Segment Start: Raw data
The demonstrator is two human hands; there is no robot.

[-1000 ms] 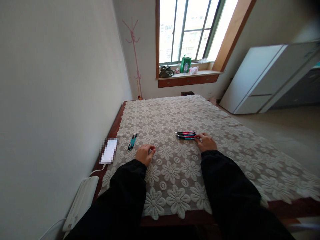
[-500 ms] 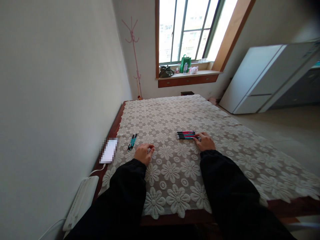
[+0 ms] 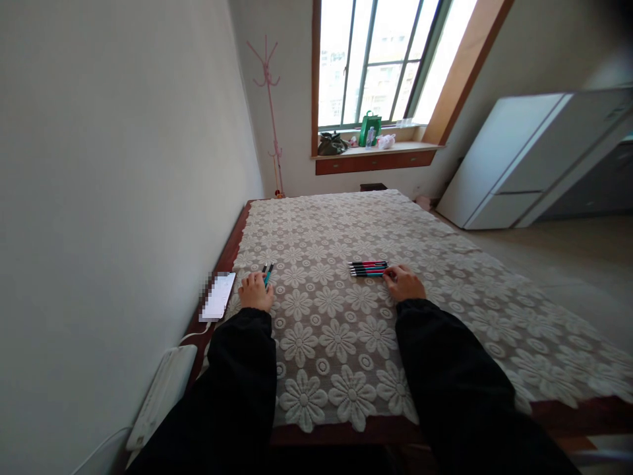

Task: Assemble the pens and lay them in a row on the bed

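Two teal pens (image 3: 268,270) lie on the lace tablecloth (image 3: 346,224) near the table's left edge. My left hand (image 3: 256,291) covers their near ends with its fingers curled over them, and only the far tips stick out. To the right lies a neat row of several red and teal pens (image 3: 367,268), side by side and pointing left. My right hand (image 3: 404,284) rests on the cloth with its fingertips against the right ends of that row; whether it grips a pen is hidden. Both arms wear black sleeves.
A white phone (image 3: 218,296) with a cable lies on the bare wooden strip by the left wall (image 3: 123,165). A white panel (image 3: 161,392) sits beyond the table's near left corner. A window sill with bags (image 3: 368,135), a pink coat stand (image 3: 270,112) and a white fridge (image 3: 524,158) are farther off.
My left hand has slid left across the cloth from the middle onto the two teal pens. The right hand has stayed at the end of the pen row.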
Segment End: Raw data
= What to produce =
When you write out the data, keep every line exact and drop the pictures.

= Finished exercise =
The demonstrator is two human hands; there is no robot.

[-1000 ms] 
[-500 ms] 
[+0 ms] 

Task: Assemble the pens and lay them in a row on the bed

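Two teal pens (image 3: 268,270) lie on the lace tablecloth (image 3: 346,224) near the table's left edge. My left hand (image 3: 256,291) covers their near ends with its fingers curled over them, and only the far tips stick out. To the right lies a neat row of several red and teal pens (image 3: 367,268), side by side and pointing left. My right hand (image 3: 404,284) rests on the cloth with its fingertips against the right ends of that row; whether it grips a pen is hidden. Both arms wear black sleeves.
A white phone (image 3: 218,296) with a cable lies on the bare wooden strip by the left wall (image 3: 123,165). A white panel (image 3: 161,392) sits beyond the table's near left corner. A window sill with bags (image 3: 368,135), a pink coat stand (image 3: 270,112) and a white fridge (image 3: 524,158) are farther off.
My left hand has slid left across the cloth from the middle onto the two teal pens. The right hand has stayed at the end of the pen row.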

Nothing else is required to complete the exercise.